All of the data below is to be copied exactly.

##### The data

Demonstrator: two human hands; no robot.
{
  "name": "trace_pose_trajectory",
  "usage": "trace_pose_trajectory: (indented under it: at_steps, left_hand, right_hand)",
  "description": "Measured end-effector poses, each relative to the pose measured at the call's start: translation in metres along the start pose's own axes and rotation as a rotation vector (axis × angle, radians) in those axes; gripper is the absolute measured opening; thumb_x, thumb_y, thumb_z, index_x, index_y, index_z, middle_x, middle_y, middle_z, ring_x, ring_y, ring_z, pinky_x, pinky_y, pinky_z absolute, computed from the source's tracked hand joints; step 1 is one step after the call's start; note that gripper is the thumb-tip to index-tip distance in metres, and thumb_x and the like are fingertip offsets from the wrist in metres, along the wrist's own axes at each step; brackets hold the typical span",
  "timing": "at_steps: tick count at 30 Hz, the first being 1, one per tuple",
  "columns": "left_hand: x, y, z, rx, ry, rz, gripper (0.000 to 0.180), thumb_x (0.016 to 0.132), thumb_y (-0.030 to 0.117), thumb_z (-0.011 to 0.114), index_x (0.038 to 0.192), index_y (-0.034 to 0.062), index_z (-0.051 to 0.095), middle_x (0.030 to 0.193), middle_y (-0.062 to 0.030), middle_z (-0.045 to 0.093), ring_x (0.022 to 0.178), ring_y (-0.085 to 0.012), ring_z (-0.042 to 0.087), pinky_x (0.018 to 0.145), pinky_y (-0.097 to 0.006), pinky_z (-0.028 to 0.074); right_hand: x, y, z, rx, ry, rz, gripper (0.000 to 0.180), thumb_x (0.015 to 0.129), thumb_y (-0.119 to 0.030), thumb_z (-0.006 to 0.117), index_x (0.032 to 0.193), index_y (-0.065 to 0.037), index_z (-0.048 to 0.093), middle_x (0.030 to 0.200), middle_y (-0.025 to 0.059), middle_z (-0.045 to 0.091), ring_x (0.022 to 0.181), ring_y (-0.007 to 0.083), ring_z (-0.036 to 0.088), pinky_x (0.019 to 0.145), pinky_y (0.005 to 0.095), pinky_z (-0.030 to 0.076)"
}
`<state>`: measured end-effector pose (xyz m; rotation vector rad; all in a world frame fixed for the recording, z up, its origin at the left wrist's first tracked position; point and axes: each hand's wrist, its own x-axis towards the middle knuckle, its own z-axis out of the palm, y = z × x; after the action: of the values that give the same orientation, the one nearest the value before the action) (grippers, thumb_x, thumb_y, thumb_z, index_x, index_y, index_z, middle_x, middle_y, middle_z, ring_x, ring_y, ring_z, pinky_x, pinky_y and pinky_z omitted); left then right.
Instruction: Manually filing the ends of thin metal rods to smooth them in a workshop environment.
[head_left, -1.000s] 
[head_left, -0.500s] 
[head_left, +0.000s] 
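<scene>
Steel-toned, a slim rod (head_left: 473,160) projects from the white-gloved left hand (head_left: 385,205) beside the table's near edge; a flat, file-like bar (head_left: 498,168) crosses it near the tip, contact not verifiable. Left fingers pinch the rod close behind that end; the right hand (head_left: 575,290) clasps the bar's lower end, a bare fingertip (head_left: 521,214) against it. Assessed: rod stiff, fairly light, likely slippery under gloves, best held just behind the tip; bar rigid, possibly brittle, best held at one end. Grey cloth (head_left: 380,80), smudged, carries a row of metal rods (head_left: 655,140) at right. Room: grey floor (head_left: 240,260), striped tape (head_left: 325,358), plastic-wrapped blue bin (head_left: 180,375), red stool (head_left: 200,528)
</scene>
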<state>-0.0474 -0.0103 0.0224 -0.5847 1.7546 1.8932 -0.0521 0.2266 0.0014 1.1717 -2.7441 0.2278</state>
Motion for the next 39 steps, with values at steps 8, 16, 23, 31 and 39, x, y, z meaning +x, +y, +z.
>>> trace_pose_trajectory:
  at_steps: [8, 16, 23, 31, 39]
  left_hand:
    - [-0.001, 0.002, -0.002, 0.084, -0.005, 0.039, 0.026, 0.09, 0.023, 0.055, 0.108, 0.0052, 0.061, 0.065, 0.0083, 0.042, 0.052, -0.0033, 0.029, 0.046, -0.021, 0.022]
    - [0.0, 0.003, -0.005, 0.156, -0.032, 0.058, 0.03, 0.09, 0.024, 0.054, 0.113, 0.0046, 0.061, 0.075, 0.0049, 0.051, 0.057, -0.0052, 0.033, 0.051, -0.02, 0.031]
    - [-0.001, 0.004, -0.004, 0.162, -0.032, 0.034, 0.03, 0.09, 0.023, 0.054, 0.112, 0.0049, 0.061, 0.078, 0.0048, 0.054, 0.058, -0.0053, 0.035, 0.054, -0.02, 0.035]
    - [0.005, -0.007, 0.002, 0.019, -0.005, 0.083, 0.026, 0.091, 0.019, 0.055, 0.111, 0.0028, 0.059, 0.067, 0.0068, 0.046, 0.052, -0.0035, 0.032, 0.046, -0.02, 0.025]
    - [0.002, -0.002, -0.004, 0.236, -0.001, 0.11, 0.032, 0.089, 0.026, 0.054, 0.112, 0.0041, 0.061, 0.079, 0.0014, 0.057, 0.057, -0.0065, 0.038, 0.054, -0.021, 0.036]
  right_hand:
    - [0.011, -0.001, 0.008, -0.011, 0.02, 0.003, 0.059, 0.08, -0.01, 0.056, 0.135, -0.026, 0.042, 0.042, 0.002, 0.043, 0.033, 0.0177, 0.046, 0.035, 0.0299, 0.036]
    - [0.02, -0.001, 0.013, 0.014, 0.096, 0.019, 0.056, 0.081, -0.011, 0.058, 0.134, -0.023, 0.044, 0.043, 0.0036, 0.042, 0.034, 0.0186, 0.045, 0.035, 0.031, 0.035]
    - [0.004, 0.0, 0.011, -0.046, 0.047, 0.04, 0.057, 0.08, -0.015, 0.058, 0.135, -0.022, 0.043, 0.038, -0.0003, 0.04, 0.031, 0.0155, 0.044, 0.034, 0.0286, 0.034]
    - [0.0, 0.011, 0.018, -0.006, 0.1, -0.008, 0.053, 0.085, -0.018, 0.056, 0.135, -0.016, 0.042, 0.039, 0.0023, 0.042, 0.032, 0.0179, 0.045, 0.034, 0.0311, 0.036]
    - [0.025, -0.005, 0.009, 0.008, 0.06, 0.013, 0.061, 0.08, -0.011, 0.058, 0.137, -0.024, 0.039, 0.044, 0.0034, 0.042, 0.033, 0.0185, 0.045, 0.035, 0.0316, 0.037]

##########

▶ _Written reply_
Demonstrator: two human hands; no robot.
{
  "name": "trace_pose_trajectory",
  "usage": "trace_pose_trajectory: (indented under it: at_steps, left_hand, right_hand)",
  "description": "Measured end-effector poses, each relative to the pose measured at the call's start: translation in metres along the start pose's own axes and rotation as a rotation vector (axis × angle, radians) in those axes; gripper is the absolute measured opening; thumb_x, thumb_y, thumb_z, index_x, index_y, index_z, middle_x, middle_y, middle_z, ring_x, ring_y, ring_z, pinky_x, pinky_y, pinky_z absolute, computed from the source's tracked hand joints; step 1 is one step after the call's start; note that gripper is the thumb-tip to index-tip distance in metres, and thumb_x and the like are fingertip offsets from the wrist in metres, along the wrist's own axes at each step; brackets hold the typical span",
  "timing": "at_steps: tick count at 30 Hz, the first being 1, one per tuple",
  "columns": "left_hand: x, y, z, rx, ry, rz, gripper (0.000 to 0.180), thumb_x (0.016 to 0.132), thumb_y (-0.030 to 0.117), thumb_z (-0.011 to 0.114), index_x (0.038 to 0.192), index_y (-0.034 to 0.062), index_z (-0.051 to 0.095), middle_x (0.030 to 0.193), middle_y (-0.062 to 0.030), middle_z (-0.045 to 0.093), ring_x (0.022 to 0.178), ring_y (-0.085 to 0.012), ring_z (-0.042 to 0.087), pinky_x (0.018 to 0.145), pinky_y (-0.097 to 0.006), pinky_z (-0.028 to 0.074); right_hand: x, y, z, rx, ry, rz, gripper (0.000 to 0.180), thumb_x (0.015 to 0.129), thumb_y (-0.119 to 0.030), thumb_z (-0.006 to 0.117), index_x (0.032 to 0.193), index_y (-0.065 to 0.037), index_z (-0.048 to 0.093), middle_x (0.030 to 0.200), middle_y (-0.025 to 0.059), middle_z (-0.045 to 0.091), ring_x (0.022 to 0.181), ring_y (-0.007 to 0.083), ring_z (-0.036 to 0.088), pinky_x (0.019 to 0.145), pinky_y (0.005 to 0.095), pinky_z (-0.030 to 0.076)"
}
`<state>`: measured end-effector pose (xyz m; rotation vector rad; all in a world frame fixed for the recording, z up, its origin at the left wrist's first tracked position; point and axes: each hand's wrist, its own x-axis towards the middle knuckle, its own z-axis out of the palm, y = z × x; after the action: of the values that give the same orientation, the one nearest the value before the action) (grippers, thumb_x, thumb_y, thumb_z, index_x, index_y, index_z, middle_x, middle_y, middle_z, ring_x, ring_y, ring_z, pinky_x, pinky_y and pinky_z omitted); left then right.
Instruction: Manually filing the ends of thin metal rods to smooth them in a workshop environment.
[head_left, -1.000s] 
[head_left, -0.500s] 
[head_left, +0.000s] 
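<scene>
Steel-toned, a slim rod (head_left: 473,160) projects from the white-gloved left hand (head_left: 385,205) beside the table's near edge; a flat, file-like bar (head_left: 498,168) crosses it near the tip, contact not verifiable. Left fingers pinch the rod close behind that end; the right hand (head_left: 575,290) clasps the bar's lower end, a bare fingertip (head_left: 521,214) against it. Assessed: rod stiff, fairly light, likely slippery under gloves, best held just behind the tip; bar rigid, possibly brittle, best held at one end. Grey cloth (head_left: 380,80), smudged, carries a row of metal rods (head_left: 655,140) at right. Room: grey floor (head_left: 240,260), striped tape (head_left: 325,358), plastic-wrapped blue bin (head_left: 180,375), red stool (head_left: 200,528)
</scene>
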<state>-0.0474 -0.0103 0.0224 -0.5847 1.7546 1.8932 -0.0521 0.2266 0.0014 1.1717 -2.7441 0.2278</state>
Motion for the next 39 steps, with values at steps 8, 16, 23, 31 and 39, x, y, z meaning +x, +y, +z.
>>> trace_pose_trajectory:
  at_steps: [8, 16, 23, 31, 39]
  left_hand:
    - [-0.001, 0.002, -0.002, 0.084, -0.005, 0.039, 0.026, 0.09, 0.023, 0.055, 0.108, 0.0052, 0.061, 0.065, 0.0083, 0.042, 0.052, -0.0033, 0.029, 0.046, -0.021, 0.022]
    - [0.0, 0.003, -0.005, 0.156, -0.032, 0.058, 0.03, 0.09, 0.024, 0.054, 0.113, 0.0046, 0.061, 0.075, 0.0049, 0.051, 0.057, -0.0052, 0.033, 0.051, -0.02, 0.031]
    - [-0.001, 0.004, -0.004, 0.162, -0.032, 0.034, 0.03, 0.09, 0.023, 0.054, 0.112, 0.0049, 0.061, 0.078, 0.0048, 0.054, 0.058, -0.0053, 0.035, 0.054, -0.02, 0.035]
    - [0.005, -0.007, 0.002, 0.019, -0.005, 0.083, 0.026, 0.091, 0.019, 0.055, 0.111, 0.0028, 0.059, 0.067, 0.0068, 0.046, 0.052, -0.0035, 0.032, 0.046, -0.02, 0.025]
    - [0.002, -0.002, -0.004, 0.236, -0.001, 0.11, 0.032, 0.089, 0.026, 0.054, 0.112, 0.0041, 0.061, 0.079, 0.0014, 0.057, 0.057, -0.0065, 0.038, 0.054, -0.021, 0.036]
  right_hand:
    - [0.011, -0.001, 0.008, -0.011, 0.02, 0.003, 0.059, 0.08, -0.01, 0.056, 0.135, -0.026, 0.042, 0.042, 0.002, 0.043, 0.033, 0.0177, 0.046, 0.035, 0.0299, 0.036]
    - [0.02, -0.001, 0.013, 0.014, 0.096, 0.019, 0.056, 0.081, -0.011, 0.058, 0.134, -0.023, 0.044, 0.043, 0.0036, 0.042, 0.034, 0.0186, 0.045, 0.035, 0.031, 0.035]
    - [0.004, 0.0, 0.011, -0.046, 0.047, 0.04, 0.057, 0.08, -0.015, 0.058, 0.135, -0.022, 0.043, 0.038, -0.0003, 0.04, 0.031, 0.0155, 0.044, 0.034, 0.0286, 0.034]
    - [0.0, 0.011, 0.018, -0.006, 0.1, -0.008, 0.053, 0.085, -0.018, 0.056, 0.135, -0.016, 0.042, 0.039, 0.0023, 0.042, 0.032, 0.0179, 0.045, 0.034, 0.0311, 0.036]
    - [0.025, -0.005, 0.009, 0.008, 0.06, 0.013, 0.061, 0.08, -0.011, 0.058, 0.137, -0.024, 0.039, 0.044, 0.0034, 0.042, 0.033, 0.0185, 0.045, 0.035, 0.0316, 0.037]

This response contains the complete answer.